**Task brief**
Which lines come from the start of the listing through the line holding "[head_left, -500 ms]"? Restate exactly those, both included, minus the pictures.

• • • • • • •

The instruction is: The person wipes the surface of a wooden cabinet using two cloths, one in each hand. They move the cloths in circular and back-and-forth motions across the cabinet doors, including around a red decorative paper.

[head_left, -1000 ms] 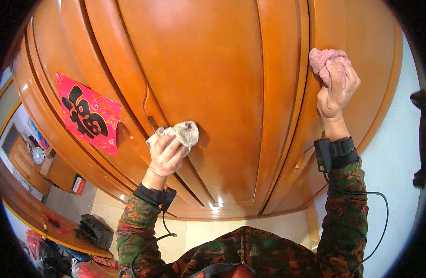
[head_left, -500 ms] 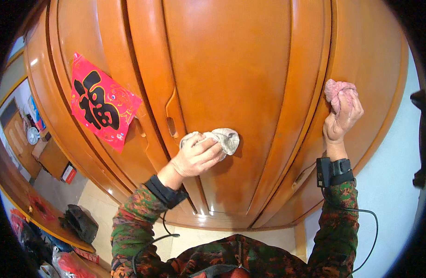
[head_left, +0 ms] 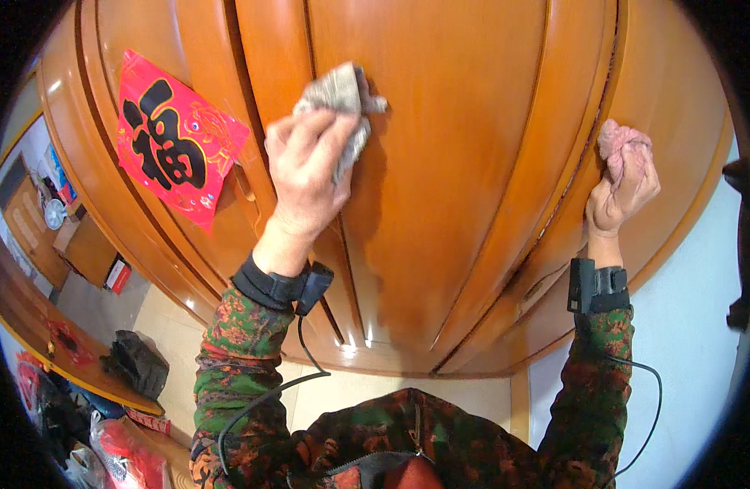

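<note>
Orange-brown varnished wood rises before me as a tall wardrobe [head_left: 440, 179], its long doors bowed by the wide lens. My left hand [head_left: 310, 167] grasps a bunched, stained grey-white cloth [head_left: 339, 88], fingers curled over it, with loose folds poking out past the fingertips. That cloth lies over the left border of the middle panel; how hard I press it, I cannot tell. My right hand [head_left: 624, 191] is clenched around a wadded pink cloth [head_left: 624, 138], which sits just right of the dark seam between two doors, slightly lower in view than the grey-white one. The two hands are well apart.

To the left of my left hand, a red paper decoration [head_left: 216, 134] is fixed to the wardrobe, tilted, with a bold black character outlined in gold. Both my wrists wear black straps, the left strap [head_left: 265, 284] and the right strap [head_left: 610, 287], each with a small dark box, and black cables trail down beside my camouflage jacket [head_left: 473, 440]. A pale wall [head_left: 672, 326] stands on my right, and light floor tiles [head_left: 334, 399] show below the wardrobe. Off to my lower left are a black bag [head_left: 138, 365] and a red-and-white plastic bag [head_left: 130, 452]; farther back stands a small white fan [head_left: 55, 213].
</note>
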A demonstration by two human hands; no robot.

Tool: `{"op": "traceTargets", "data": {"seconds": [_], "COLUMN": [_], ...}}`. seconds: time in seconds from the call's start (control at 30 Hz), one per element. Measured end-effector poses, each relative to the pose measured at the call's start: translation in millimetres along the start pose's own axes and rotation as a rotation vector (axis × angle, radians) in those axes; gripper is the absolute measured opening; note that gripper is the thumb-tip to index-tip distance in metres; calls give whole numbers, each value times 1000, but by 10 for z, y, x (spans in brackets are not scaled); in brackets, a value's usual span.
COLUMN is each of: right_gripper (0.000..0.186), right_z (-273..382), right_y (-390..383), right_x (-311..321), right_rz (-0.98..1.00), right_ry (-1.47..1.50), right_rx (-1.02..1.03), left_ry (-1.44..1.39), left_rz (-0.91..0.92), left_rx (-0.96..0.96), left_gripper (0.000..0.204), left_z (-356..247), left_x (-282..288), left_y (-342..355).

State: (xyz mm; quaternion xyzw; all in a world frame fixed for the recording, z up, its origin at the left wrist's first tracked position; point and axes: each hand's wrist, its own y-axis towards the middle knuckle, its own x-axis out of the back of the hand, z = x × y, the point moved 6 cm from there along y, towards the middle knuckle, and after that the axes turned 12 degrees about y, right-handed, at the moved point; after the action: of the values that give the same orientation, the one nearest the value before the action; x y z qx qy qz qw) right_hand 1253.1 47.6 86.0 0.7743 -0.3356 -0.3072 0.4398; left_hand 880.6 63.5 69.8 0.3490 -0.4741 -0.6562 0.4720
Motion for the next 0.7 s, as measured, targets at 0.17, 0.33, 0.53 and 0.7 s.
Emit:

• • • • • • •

**Output of the exercise**
The instruction is: The person wipes the surface of a wooden cabinet using two cloths, one in each hand. They move the cloths in circular and back-and-forth motions across the cabinet doors, including around a red decorative paper.

[head_left, -1000 ms] 
[head_left, -500 ms] 

This exercise is now complete.